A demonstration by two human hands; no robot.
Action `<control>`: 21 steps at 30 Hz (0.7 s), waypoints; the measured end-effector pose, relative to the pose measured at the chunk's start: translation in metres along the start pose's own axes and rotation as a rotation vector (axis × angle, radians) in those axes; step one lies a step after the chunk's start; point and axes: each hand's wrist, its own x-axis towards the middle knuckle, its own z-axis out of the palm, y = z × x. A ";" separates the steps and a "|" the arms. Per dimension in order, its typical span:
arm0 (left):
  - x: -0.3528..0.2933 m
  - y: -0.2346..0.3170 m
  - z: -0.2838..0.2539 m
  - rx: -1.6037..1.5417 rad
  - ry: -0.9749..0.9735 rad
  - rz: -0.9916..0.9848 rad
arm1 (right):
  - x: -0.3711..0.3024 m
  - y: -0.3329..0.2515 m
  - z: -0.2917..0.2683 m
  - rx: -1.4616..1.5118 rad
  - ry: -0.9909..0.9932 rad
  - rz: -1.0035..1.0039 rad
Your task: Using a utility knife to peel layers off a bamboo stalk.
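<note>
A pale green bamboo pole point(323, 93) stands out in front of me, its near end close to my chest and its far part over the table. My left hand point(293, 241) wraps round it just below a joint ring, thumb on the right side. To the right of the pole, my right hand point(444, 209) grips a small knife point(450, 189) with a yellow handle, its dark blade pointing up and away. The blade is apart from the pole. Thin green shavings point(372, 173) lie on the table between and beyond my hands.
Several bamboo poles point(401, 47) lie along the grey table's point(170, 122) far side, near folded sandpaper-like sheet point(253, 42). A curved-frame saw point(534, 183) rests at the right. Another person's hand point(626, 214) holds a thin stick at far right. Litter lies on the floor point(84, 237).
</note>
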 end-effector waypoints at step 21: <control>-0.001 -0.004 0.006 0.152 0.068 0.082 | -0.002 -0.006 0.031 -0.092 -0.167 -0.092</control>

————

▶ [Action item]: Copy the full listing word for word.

▶ [Task output]:
A demonstration by two human hands; no robot.
Action `<control>`: 21 steps at 30 Hz (0.7 s), waypoints; the measured end-effector pose, relative to the pose measured at the chunk's start: translation in metres along the start pose's own axes and rotation as a rotation vector (axis × angle, radians) in those axes; step one lies a step after the chunk's start; point and axes: each hand's wrist, its own x-axis towards the middle knuckle, its own z-axis out of the palm, y = z × x. A ";" separates the steps and a "|" the arms. Per dimension in order, its typical span:
arm0 (left):
  - x: -0.3528..0.2933 m
  - y: -0.2346..0.3170 m
  - z: -0.2838..0.2539 m
  - rx: -1.6037..1.5417 rad
  - ry: -0.9749..0.9735 rad
  - rz: -0.9916..0.9848 rad
arm1 (right):
  - x: -0.3711..0.3024 m
  - y: -0.3329..0.2515 m
  - z: -0.2917..0.2683 m
  - rx: -1.4616..1.5118 rad
  - ry: -0.9909..0.9932 rad
  - rz: -1.0035..1.0039 rad
Your task: Using a utility knife to peel layers off a bamboo stalk.
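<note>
A pale green bamboo pole point(323, 93) stands out in front of me, its near end close to my chest and its far part over the table. My left hand point(293, 241) wraps round it just below a joint ring, thumb on the right side. To the right of the pole, my right hand point(444, 209) grips a small knife point(450, 189) with a yellow handle, its dark blade pointing up and away. The blade is apart from the pole. Thin green shavings point(372, 173) lie on the table between and beyond my hands.
Several bamboo poles point(401, 47) lie along the grey table's point(170, 122) far side, near folded sandpaper-like sheet point(253, 42). A curved-frame saw point(534, 183) rests at the right. Another person's hand point(626, 214) holds a thin stick at far right. Litter lies on the floor point(84, 237).
</note>
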 end-effector waypoints at step 21: <control>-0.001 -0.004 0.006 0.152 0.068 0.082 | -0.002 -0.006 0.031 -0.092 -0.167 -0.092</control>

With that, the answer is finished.